-- Assigned task --
Could you copy each line of the listing that holds "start"?

-- Data extract --
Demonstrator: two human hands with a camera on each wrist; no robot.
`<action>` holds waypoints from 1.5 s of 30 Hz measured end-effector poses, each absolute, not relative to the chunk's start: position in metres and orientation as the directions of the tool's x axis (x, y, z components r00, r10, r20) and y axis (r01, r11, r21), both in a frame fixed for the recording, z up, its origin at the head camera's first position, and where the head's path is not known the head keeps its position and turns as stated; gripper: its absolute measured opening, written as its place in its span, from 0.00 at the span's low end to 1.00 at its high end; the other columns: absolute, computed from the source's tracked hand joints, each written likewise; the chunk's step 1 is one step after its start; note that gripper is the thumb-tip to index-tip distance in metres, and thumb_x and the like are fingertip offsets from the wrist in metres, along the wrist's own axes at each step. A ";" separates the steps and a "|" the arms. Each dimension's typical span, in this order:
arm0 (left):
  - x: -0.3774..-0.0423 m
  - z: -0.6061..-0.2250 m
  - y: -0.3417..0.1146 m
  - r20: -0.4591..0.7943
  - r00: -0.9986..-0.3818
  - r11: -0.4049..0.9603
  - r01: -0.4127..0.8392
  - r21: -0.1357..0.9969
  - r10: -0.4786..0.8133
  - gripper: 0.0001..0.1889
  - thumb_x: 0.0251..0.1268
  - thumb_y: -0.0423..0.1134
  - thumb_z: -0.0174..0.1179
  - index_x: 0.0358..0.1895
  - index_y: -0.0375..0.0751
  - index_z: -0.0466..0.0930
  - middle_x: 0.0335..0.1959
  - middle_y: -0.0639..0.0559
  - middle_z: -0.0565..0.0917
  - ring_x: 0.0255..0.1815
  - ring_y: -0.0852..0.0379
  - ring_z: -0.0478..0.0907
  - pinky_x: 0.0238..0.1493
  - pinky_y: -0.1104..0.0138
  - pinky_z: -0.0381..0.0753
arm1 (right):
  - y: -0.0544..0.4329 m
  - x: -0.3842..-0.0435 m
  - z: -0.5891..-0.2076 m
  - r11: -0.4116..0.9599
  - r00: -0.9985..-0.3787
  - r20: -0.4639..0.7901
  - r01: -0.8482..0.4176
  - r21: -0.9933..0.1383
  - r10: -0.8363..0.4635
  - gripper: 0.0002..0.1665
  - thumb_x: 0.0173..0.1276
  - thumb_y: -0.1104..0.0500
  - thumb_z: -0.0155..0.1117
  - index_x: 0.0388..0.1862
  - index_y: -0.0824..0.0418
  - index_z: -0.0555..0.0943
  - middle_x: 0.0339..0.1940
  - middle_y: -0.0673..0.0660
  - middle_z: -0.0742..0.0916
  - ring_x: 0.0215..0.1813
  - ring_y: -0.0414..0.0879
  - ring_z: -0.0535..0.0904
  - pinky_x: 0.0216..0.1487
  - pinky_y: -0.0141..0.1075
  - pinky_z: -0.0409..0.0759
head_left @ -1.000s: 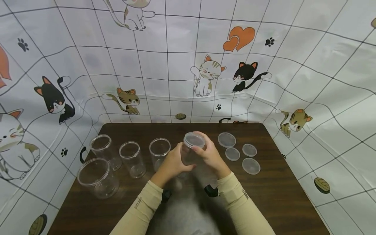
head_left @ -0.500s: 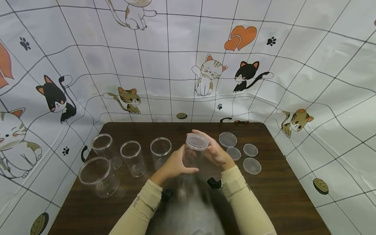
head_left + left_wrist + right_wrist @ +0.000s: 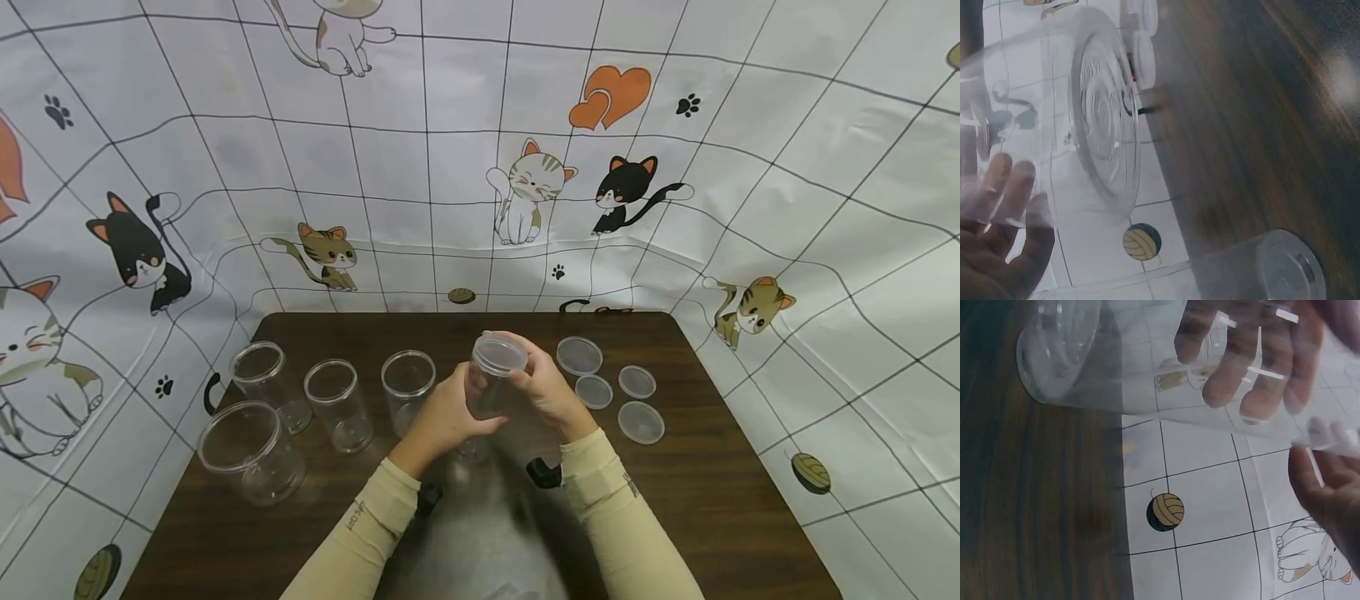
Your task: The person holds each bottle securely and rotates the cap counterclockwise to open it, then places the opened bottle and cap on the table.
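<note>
Over the middle of the table, both hands hold a clear plastic jar upright, slightly tilted, with a translucent lid on its top. My left hand grips the jar's body from the left, thumb across the near side. On the other side, my right hand holds the upper part, its thumb near the lid's rim and its other fingers behind. In the left wrist view the jar's ridged base shows above the tabletop. Fingers show through the clear wall in the right wrist view.
Several open clear jars stand at the left, including a wide one in front and a slimmer one behind. Several loose lids lie at the right, one nearest. Cat-print sheeting rises behind the dark wooden table.
My right hand's fingers shift about the lid; the thumb, hidden half a second ago, shows near the rim again. The jar swung slightly right, then back left. The left hand keeps its grip.
</note>
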State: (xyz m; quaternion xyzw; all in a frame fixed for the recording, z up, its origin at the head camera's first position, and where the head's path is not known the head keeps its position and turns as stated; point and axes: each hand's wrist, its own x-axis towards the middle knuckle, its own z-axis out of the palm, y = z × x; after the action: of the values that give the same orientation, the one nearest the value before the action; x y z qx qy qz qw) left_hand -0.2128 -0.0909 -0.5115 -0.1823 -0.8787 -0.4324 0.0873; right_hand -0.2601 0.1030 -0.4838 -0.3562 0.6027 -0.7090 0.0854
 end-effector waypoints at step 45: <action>-0.214 -0.516 -0.098 0.294 -0.870 0.364 0.442 0.820 0.396 0.38 0.48 0.44 0.81 0.61 0.40 0.69 0.50 0.54 0.83 0.50 0.55 0.81 0.48 0.61 0.82 | 0.109 -0.272 -0.487 -0.448 -0.504 0.431 -0.095 -0.889 -0.749 0.58 0.72 0.38 0.63 0.82 0.68 0.47 0.74 0.54 0.72 0.74 0.48 0.67 0.73 0.42 0.64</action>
State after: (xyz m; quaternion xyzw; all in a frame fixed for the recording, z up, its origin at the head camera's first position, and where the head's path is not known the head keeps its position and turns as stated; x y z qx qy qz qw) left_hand -0.2139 -0.0984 -0.5161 -0.2539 -0.8254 -0.5038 0.0230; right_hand -0.2715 0.1094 -0.4874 -0.4443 0.4747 -0.7256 0.2254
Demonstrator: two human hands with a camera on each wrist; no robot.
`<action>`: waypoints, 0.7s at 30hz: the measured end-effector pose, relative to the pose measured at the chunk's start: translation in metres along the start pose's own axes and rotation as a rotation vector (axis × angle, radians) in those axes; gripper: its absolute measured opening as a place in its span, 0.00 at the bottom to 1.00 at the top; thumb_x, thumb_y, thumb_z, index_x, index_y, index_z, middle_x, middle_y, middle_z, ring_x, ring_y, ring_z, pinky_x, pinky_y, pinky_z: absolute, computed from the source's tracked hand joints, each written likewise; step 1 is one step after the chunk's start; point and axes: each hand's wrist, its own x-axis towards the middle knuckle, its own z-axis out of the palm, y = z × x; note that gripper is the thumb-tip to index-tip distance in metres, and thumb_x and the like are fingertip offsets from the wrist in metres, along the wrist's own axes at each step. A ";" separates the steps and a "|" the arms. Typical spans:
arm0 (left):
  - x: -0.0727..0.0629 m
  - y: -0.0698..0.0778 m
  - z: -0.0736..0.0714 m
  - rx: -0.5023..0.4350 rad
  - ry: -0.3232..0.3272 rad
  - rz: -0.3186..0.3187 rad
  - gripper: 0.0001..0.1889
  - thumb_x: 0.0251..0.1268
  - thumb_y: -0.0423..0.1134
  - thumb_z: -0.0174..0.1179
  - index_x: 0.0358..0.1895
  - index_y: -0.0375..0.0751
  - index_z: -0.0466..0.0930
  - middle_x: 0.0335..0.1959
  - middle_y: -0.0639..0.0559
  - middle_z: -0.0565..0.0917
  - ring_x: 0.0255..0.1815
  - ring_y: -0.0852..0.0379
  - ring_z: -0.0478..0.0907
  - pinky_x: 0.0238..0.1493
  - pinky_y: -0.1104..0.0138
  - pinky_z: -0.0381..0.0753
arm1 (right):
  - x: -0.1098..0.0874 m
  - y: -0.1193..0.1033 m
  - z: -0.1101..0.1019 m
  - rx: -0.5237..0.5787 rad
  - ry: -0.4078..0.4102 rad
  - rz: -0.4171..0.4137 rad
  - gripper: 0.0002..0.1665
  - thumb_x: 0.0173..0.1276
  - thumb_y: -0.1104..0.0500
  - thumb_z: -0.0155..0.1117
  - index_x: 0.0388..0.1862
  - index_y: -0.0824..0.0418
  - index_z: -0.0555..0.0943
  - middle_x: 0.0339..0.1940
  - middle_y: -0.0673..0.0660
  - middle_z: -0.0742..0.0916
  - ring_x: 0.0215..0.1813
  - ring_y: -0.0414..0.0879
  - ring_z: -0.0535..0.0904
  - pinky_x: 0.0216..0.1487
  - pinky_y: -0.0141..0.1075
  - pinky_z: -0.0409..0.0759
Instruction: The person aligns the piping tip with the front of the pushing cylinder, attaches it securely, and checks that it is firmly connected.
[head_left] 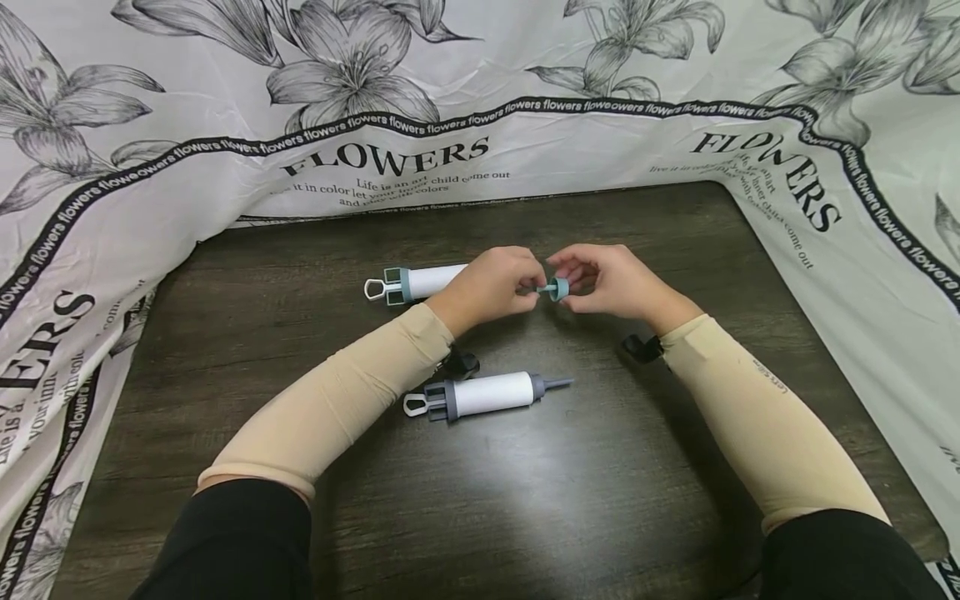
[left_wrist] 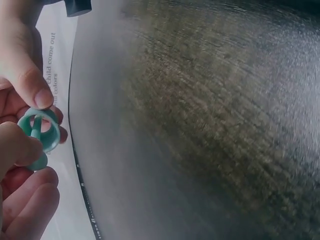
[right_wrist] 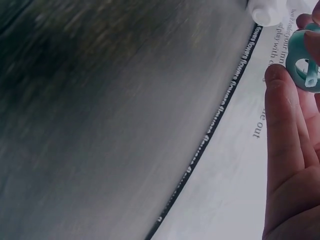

-- Result of this task --
`<action>` holds waypoints from 1.5 s of 30 Hz measured end-effector poses, each absolute, not relative to the chunk's start: position in metres and orientation as the directions of the tool's x axis (x, y, z components r00, r10, r20) and y axis (r01, r11, r21), both in a frame fixed for the recording, z up, its origin at the head camera's first position, and where the head's path is not known the head keeps its position and turns as stated; gripper: its absolute measured opening, written as its place in its span, from 0.00 at the span's low end to 1.00 at its high end; the other columns: absolute, computed from the source's tracked hand joints, each written likewise; the chunk's step 1 is one step after its start; note that gripper is the thumb-tip to index-tip distance in metres, and thumb_x and the like are fingertip offsets from the wrist in metres, along the wrist's own axes at each step. A ";" separates the steps and a "|" the arms. Each dimension's typical span, in this order:
`<action>`: waypoints, 0.7s at 30hz: the measured end-effector pose, relative to the pose measured at the chunk's start: translation in metres along the start pose's own axes and rotation as a rotation vector (axis × angle, radians) in those axes; gripper: its absolute measured opening as a place in its span, 0.00 at the bottom to 1.00 at the top; thumb_x, thumb_y, thumb_z, index_x, index_y, index_z, middle_x, middle_y, middle_z, ring_x, ring_y, ring_z, pinky_x, pinky_y, pinky_z: absolute, computed from the source's tracked hand joints, each written likewise; step 1 is one step after the chunk's start; point and axes: each hand's wrist, its own x-axis towards the middle knuckle, its own z-axis out of the palm, y = z × x; note that gripper is the thumb-tip to index-tip distance in metres, and thumb_x and the like are fingertip offsets from the wrist in metres, along the wrist's own axes at each step. A ";" separates the steps and a "|" the arms. Typical spans:

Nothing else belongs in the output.